Task objective ->
From the first line to the last, please write out the data exactly.

Exercise data ->
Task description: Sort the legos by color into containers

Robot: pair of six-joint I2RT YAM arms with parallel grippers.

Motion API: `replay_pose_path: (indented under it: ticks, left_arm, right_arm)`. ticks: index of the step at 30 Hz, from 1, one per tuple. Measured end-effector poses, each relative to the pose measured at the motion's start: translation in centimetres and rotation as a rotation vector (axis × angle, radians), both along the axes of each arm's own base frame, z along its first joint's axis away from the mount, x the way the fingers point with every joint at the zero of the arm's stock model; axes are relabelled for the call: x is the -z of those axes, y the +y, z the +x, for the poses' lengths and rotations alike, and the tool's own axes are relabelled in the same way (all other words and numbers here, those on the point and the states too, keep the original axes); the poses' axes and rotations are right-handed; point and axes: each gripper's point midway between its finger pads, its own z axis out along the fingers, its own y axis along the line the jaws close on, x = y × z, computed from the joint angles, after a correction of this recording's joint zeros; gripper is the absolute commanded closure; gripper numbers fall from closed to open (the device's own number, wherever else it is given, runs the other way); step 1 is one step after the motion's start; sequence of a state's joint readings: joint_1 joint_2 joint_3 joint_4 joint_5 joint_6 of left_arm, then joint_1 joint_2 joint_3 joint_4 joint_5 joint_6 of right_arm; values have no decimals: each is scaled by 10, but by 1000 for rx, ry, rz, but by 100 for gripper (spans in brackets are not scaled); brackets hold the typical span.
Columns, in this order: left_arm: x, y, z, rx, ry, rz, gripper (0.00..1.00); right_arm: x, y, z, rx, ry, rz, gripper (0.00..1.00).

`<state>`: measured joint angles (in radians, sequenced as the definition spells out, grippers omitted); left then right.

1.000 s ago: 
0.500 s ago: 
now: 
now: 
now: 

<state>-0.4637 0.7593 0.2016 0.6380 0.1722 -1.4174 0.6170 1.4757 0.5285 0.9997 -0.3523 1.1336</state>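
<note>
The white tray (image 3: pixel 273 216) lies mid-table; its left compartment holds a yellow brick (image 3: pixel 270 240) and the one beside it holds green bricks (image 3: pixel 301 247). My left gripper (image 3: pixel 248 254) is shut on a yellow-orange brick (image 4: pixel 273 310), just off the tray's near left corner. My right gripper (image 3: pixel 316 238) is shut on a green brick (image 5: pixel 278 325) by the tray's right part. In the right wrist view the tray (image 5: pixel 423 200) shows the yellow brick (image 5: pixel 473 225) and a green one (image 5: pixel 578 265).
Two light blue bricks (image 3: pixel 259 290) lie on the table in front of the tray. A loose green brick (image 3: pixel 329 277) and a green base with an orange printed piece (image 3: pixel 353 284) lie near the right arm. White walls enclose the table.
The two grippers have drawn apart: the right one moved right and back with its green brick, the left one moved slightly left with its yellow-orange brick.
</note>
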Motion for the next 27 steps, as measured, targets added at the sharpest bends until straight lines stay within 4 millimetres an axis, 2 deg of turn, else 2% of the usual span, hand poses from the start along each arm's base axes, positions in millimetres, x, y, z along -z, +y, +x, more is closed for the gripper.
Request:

Solution ->
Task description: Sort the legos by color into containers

Robot: pair of six-joint I2RT YAM arms with parallel grippers.

Motion API: `replay_pose_path: (indented under it: ticks, left_arm, right_arm)`. ticks: index of the step at 30 Hz, from 1, one per tuple. Measured end-effector poses, each relative to the pose measured at the motion's start: translation in centimetres and rotation as a rotation vector (axis × angle, radians), both along the axes of each arm's own base frame, z along its first joint's axis away from the mount, x the way the fingers point with every joint at the zero of the arm's stock model; axes are relabelled for the call: x is the -z of those axes, y the +y, z the +x, for the poses' lengths and rotations alike, and the tool's own axes are relabelled in the same way (all other words and numbers here, those on the point and the states too, keep the original axes); the poses' axes and rotations are right-handed; point and axes: each gripper's point midway between its finger pads, its own z axis out along the fingers, its own y axis along the line the jaws close on, x = y × z, computed from the joint angles, after a correction of this recording's joint zeros; gripper is the absolute commanded closure; gripper numbers fall from closed to open (the device's own number, wherever else it is given, runs the other way); step 1 is one step after the motion's start; sequence of a state's joint readings: joint_1 joint_2 joint_3 joint_4 joint_5 joint_6 of left_arm, then joint_1 joint_2 joint_3 joint_4 joint_5 joint_6 of right_arm; values have no decimals: each is scaled by 10, but by 1000 for rx, ry, rz, but by 100 for gripper (spans in brackets are not scaled); brackets hold the typical span.
Columns, in this order: left_arm: x, y, z, rx, ry, rz, gripper (0.00..1.00); right_arm: x, y, z, rx, ry, rz, gripper (0.00..1.00).

`<state>`: measured joint angles (in radians, sequenced as the definition spells out, grippers omitted); left then right.

1.000 s ago: 
0.500 s ago: 
now: 
now: 
now: 

<state>-0.4637 0.7593 0.2016 0.6380 0.1722 -1.4174 0.6170 1.4757 0.5285 0.9997 -0.3523 1.1336</state>
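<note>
The white tray (image 3: pixel 273 216) lies mid-table; its left compartment holds a yellow brick (image 3: pixel 270 240) and the one beside it holds green bricks (image 3: pixel 301 247). My left gripper (image 3: pixel 248 254) is shut on a yellow-orange brick (image 4: pixel 273 310), just off the tray's near left corner. My right gripper (image 3: pixel 316 238) is shut on a green brick (image 5: pixel 278 325) by the tray's right part. In the right wrist view the tray (image 5: pixel 423 200) shows the yellow brick (image 5: pixel 473 225) and a green one (image 5: pixel 578 265).
Two light blue bricks (image 3: pixel 259 290) lie on the table in front of the tray. A loose green brick (image 3: pixel 329 277) and a green base with an orange printed piece (image 3: pixel 353 284) lie near the right arm. White walls enclose the table.
The two grippers have drawn apart: the right one moved right and back with its green brick, the left one moved slightly left with its yellow-orange brick.
</note>
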Motion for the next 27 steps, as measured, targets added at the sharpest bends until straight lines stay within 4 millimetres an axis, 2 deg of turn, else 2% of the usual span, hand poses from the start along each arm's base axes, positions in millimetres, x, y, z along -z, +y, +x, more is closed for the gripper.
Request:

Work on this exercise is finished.